┌─ Given material

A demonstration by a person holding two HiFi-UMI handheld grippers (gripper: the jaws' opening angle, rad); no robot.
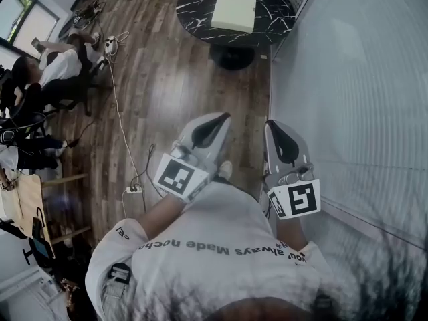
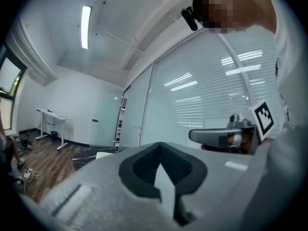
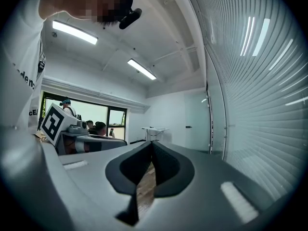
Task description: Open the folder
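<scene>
The folder (image 1: 234, 11) is a pale cream, square, flat slab that looks closed. It lies on the far round table (image 1: 197, 9), well apart from both grippers. The tabletop is black with white veins. The left gripper (image 1: 221, 119) and right gripper (image 1: 273, 127) sit side by side near the person, both closed on nothing. The floor (image 1: 160, 79) is dark wood planks with a white cable (image 1: 120, 122) trailing across it. A slatted glass wall (image 1: 354, 79) runs along the right, and people (image 1: 57, 62) sit far left.

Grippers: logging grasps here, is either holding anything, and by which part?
Nothing held. Left gripper and right gripper are shut, empty; the folder lies on the round table ahead.
</scene>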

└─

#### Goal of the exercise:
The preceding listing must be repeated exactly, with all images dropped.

#### Task output:
A demonstration by a person holding two HiFi-UMI handheld grippers (gripper: the jaws' opening angle, rad); no robot.
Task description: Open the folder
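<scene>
The folder (image 1: 234, 11) is a pale cream, square, flat slab that looks closed. It lies on the far round table (image 1: 197, 9), well apart from both grippers. The tabletop is black with white veins. The left gripper (image 1: 221, 119) and right gripper (image 1: 273, 127) sit side by side near the person, both closed on nothing. The floor (image 1: 160, 79) is dark wood planks with a white cable (image 1: 120, 122) trailing across it. A slatted glass wall (image 1: 354, 79) runs along the right, and people (image 1: 57, 62) sit far left.

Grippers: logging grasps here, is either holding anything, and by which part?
Nothing held. Left gripper and right gripper are shut, empty; the folder lies on the round table ahead.
</scene>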

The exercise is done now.